Unix Technical Forum

Column storage positions

This is a discussion on Column storage positions within the pgsql Hackers forums, part of the PostgreSQL category; --> On Wed, 2007-02-21 at 13:16 -0500, Andrew Dunstan wrote: > Simon Riggs wrote: > > On Wed, 2007-02-21 at ...


Go Back   Unix Technical Forum > Database Server Software > PostgreSQL > pgsql Hackers

Register FAQ Members List Calendar Search Today's Posts Mark Forums Read
  #21 (permalink)  
Old 04-12-2008, 07:14 AM
Simon Riggs
 
Posts: n/a
Default Re: Column storage positions

On Wed, 2007-02-21 at 13:16 -0500, Andrew Dunstan wrote:
> Simon Riggs wrote:
> > On Wed, 2007-02-21 at 09:25 -0500, Phil Currier wrote:
> >
> >> On 2/21/07, Alvaro Herrera <alvherre@commandprompt.com> wrote:
> >>
> >>> I'd expect the system being able to reoder the columns to the most
> >>> efficient order possible (performance-wise and padding-saving-wise),
> >>> automatically. When you create a table, sort the columns to the most
> >>> efficient order; ALTER TABLE ADD COLUMN just puts the new columns at the
> >>> end of the tuple; and anything that requires a rewrite of the table
> >>> (ALTER TABLE ... ALTER TYPE for example; would be cool to have CLUSTER
> >>> do it as well; and do it on TRUNCATE also) again recomputes the most
> >>> efficient order.
> >>>
> >> That's exactly what I'm proposing. On table creation, the system
> >> chooses an efficient column order for you.
> >>

> >
> > That's fairly straightforward and beneficial. I much prefer Alvaro's
> > approach rather than the storage position details originally described.
> > Moreover, you'd need to significantly re-write lots of ALTER TABLE and I
> > really don't think you want to go there.
> >
> > There is a problem: If people do a CREATE TABLE and then issue SELECT *
> > they will find the columns in a different order. That could actually
> > break some programs, so it isn't acceptable in all cases. e.g. COPY
> > without a column-list assumes that the incoming data should be assigned
> > to the table columns in the same order as the incoming data file.
> >

>
> You seem to have missed that we will be separating logical from physical
> ordering. Each attribute will have a permanent id, a physical ordering
> and a logical ordering. You can change either ordering without affecting
> the other.


I missed nothing, AFAICS. My understanding was that Alvaro was proposing
to have just a simple physical re-ordering and that would be altered at
CREATE TABLE time. No complexity of multiple column orderings: nice,
simple and effective. My only addition was to say: must be optional.

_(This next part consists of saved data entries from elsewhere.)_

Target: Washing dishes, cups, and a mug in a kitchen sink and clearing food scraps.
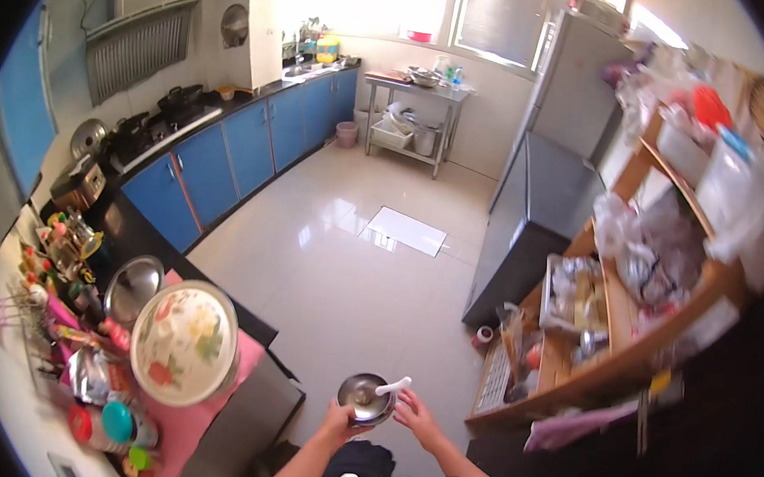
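Note:
My left hand (pixel 341 423) grips a round stainless steel bowl (pixel 350 387) by its near left rim, above the floor in front of me. A white spoon (pixel 393 386) rests in the bowl, its handle sticking out over the right rim. What little lies at the bottom of the bowl is too small to make out. At the bowl's right side is my right hand (pixel 422 422), fingers apart and close to the rim and the spoon handle. Whether those fingertips touch the bowl cannot be told.
To the left, a large flower-patterned round lid (pixel 183 344) and several jars and bottles crowd a counter (pixel 227 300). A wooden shelf unit (pixel 552 396) with bags stands at right. Beyond are blue cabinets (pixel 243 151), a steel table (pixel 422 89) and a refrigerator (pixel 573 78).

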Tool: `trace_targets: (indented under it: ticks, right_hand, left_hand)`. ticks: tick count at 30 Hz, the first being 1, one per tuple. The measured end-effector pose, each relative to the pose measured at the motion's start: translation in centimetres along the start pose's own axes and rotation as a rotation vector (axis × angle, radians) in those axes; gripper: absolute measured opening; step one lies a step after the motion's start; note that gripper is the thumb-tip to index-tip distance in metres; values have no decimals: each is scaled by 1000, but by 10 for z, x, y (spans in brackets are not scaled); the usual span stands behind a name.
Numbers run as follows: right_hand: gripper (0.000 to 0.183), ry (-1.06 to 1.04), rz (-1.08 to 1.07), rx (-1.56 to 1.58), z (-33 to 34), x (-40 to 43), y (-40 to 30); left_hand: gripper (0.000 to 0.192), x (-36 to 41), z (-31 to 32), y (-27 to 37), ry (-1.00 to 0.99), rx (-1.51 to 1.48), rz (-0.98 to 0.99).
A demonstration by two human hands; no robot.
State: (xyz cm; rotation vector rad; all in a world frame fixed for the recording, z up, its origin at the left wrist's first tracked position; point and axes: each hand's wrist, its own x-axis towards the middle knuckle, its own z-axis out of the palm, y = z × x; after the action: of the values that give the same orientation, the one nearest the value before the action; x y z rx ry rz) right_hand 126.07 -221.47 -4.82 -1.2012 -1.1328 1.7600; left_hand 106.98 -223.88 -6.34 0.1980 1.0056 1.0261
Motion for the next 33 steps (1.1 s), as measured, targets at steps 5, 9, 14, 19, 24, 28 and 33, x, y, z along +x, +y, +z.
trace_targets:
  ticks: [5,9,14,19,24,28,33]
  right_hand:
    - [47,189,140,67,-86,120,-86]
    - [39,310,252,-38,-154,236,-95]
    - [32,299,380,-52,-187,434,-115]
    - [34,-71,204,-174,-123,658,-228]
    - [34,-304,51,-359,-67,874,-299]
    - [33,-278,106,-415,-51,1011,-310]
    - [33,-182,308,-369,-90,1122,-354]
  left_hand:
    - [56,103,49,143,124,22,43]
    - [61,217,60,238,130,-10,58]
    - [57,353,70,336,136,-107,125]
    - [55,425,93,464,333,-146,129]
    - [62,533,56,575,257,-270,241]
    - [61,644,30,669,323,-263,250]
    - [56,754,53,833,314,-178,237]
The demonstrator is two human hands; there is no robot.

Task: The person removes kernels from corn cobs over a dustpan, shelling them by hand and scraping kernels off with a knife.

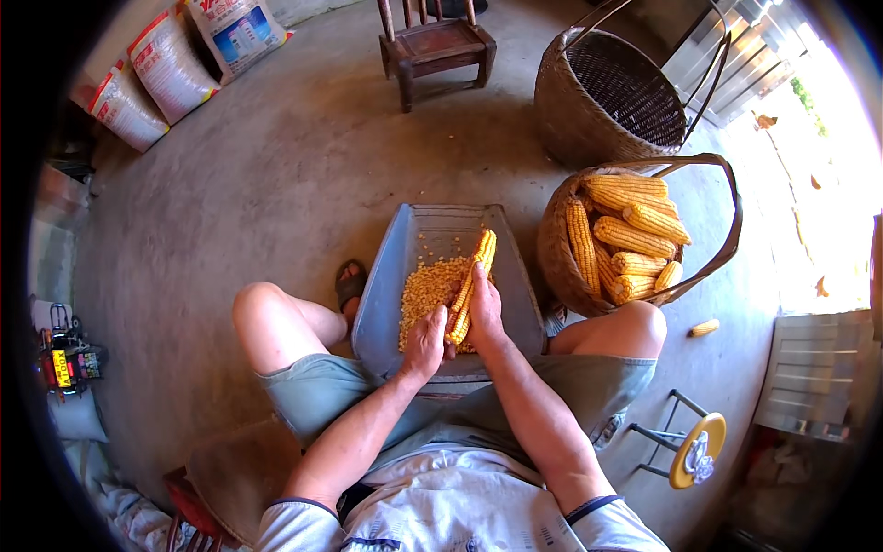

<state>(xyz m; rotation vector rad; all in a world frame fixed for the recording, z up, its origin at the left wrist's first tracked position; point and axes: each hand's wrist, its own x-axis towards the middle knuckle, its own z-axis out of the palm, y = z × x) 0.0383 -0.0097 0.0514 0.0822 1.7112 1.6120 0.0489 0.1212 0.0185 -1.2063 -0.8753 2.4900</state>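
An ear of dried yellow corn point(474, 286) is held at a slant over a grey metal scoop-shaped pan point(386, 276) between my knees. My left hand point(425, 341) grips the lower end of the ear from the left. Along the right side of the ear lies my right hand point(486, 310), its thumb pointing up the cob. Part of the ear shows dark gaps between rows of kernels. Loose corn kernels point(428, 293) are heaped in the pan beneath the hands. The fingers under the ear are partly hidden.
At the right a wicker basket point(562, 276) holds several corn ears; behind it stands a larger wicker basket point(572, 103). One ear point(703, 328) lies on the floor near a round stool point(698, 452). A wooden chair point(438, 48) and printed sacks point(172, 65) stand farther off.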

> COPY, SELECT and all user-visible commands should follow the logical
> ordering, not the physical ordering, which should be completely
> invisible to SQL.


I agree with comments here about the multiple orderings being a horrible
source of bugs, as well as lots of coding even to make it happen at all
http://archives.postgresql.org/pgsql...2/msg00859.php

--
Simon Riggs
EnterpriseDB http://www.enterprisedb.com



---------------------------(end of broadcast)---------------------------
TIP 7: You can help support the PostgreSQL project by donating at

http://www.postgresql.org/about/donate

Digg this Post!Add Post to del.icio.usBookmark Post in TechnoratiFurl this Post!
Reply With Quote
  #22 (permalink)  
Old 04-12-2008, 07:14 AM
Florian G. Pflug
 
Posts: n/a
Default Re: Column storage positions

Phil Currier wrote:
> On 2/21/07, Martijn van Oosterhout <kleptog@svana.org> wrote:
>> > don't see any good way to perform an upgrade between PG versions
>> > without rewriting each table's data. Maybe most people aren't doing
>> > upgrades like this right now, but it seems like it will only become
>> > more common in the future. In my opinion, this is more important than
>> > #1.

>>
>> I don't see this either. For all current tables, the storage position
>> is the attribute number, no exception. You say:
>>
>> > because the version X table could
>> > have dropped columns that might or might not be present in any given
>> > tuple on disk.

>>
>> Whether they're there or not is irrelevent. Drop columns are not
>> necesarily empty, but in any case they occupy a storage position until
>> the table is rewritten. A dump/restore doesn't need to preserve this,
>> but pg_migrator will need some smarts to handle it. The system will
>> need to create a column of the appropriate type and drop it to get to
>> the right state.

>
> I agree, a dump/restore that rewrites all the table datafiles doesn't
> need to handle this. And I agree that the system will need to create
> dropped columns and then drop them again, that's exactly what I
> suggested in fact. We're talking about pg_migrator-style upgrades
> only here.


Why would a pg_migrator style upgrade use pg_dump at all? I assumed it
would rather copy the verbatim data from the old to the new catalog,
only changing it if the layout of the tables in pg_catalog actually
changed.

greetings, Florian Pflug

---------------------------(end of broadcast)---------------------------
TIP 6: explain analyze is your friend

Digg this Post!Add Post to del.icio.usBookmark Post in TechnoratiFurl this Post!
Reply With Quote
  #23 (permalink)  
Old 04-12-2008, 07:14 AM
Stephan Szabo
 
Posts: n/a
Default Re: Column storage positions

On Wed, 21 Feb 2007, Martijn van Oosterhout wrote:

> On Wed, Feb 21, 2007 at 12:06:30PM -0500, Phil Currier wrote:
> > Well, for two reasons:
> >
> > 1) If you have a table with one very-frequently-accessed varchar()
> > column and several not-frequently-accessed int columns, it might
> > actually make sense to put the varchar column first. The system won't
> > always be able to make the most intelligent decision about table
> > layout.

>
> Umm, the point of the exercise is that if you know there are int
> columns, then you can skip over them, whereas you can never skip over a
> varchar column. So there isn't really any situation where it would be
> better to put the varchar first.


IIRC, in the first message in this thread, or another recent thread of
this type, someone tried a reordering example with alternating
smallints and varchar() and found that the leftmost varchar was
actually slower to access after reordering, so I'm not sure that we can
say there isn't a situation where it would affect things.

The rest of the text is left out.